» TASK TO COMPLETE: Restate the data that follows exactly as it stands, beginning with the first line and ending with the line that contains "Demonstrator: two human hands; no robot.".

» DATA SEGMENT:
------------------------

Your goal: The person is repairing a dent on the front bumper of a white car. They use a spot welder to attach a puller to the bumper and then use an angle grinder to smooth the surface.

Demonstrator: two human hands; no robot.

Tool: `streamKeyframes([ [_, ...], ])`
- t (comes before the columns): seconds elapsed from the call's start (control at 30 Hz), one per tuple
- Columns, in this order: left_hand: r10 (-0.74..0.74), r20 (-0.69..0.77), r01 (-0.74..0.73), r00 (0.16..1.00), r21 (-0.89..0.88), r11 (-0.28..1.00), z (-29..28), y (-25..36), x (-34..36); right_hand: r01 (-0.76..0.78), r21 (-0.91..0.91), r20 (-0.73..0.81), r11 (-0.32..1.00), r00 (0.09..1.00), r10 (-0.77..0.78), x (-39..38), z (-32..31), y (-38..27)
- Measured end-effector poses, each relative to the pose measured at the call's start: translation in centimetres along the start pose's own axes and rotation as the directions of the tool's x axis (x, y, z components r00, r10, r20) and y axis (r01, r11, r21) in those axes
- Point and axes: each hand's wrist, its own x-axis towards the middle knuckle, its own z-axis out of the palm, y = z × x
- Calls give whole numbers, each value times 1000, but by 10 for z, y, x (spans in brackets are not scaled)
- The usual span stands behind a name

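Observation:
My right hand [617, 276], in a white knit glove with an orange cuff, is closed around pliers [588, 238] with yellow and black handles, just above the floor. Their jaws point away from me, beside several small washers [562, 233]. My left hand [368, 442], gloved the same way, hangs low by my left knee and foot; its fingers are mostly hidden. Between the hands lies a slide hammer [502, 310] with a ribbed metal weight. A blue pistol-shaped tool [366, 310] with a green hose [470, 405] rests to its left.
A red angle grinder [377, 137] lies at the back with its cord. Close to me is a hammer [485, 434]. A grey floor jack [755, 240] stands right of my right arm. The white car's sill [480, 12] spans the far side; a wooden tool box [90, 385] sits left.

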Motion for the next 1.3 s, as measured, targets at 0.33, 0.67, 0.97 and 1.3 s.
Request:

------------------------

» OUTPUT OF THE EXERCISE:
Your goal: The person is repairing a dent on the front bumper of a white car. They use a spot welder to attach a puller to the bumper and then use an angle grinder to smooth the surface.

Demonstrator: two human hands; no robot.

The output given here is complete.